___ Supplied data
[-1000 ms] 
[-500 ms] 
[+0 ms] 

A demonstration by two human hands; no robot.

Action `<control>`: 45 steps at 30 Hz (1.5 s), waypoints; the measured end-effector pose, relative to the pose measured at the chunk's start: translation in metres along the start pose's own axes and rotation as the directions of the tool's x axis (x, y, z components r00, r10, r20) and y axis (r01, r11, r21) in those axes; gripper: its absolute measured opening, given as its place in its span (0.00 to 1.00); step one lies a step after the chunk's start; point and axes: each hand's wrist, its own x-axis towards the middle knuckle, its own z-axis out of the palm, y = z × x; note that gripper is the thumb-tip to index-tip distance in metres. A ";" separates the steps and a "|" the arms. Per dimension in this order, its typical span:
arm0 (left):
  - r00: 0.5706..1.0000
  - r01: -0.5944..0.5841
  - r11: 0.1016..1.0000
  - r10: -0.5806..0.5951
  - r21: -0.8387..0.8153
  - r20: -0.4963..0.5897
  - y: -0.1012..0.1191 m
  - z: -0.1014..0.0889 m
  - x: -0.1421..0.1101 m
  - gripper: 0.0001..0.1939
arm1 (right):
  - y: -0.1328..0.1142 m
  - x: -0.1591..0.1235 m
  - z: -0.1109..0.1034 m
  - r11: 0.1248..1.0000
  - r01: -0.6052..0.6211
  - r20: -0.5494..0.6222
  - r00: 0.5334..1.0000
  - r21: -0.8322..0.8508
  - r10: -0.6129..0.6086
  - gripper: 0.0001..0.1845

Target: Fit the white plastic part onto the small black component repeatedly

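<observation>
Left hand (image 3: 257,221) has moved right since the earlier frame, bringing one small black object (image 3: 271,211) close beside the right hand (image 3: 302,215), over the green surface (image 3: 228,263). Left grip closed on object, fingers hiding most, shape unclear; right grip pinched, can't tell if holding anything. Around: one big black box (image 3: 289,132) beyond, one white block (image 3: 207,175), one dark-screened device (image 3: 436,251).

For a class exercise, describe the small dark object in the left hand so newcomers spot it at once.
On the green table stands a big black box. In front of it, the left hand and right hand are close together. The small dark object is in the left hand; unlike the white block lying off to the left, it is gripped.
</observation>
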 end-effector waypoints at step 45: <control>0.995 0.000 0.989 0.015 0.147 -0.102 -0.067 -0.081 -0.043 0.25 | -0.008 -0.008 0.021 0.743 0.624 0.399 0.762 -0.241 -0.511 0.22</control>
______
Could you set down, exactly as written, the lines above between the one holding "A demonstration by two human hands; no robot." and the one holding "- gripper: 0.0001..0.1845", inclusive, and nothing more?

A demonstration by two human hands; no robot.

Action `<control>`: 45 steps at 30 Hz (1.5 s), waypoints; the measured end-effector pose, relative to the pose measured at the chunk's start: translation in metres along the start pose's own axes and rotation as the directions of the tool's x axis (x, y, z components r00, r10, r20) and y axis (r01, r11, r21) in those axes; gripper: its absolute measured opening, given as its place in its span (0.00 to 1.00); step one lies a step after the chunk's start; point and axes: each hand's wrist, its own x-axis towards the middle knuckle, its own z-axis out of the palm, y = z × x; note that gripper is the thumb-tip to index-tip distance in metres. A ";" separates the steps and a "|" the arms. Per dimension in this order, its typical span:
arm0 (left):
  - r00: 0.5706..1.0000
  - r01: -0.5944..0.5841
  - r11: 0.1016..1.0000
  - r10: -0.5806..0.5951
  - r21: -0.8387..0.8153
  - r20: -0.4963..0.5897
  - y: -0.1012..0.1191 m
  - z: -0.1014..0.0889 m
  - x: -0.1421..0.1101 m
  - gripper: 0.0001..0.1939
arm1 (right):
  - y: -0.1328..0.1142 m
  - x: -0.1591..0.1235 m
  - z: -0.1109..0.1034 m
  - r11: 0.1248..1.0000
  - r01: -0.6052..0.6211
  - r20: -0.5494..0.6222
  - r00: 0.5334..1.0000
  - r21: -0.8322..0.8508
  - r10: -0.6129..0.6086
  - gripper: 0.0001..0.1845

No further work remains in this exercise.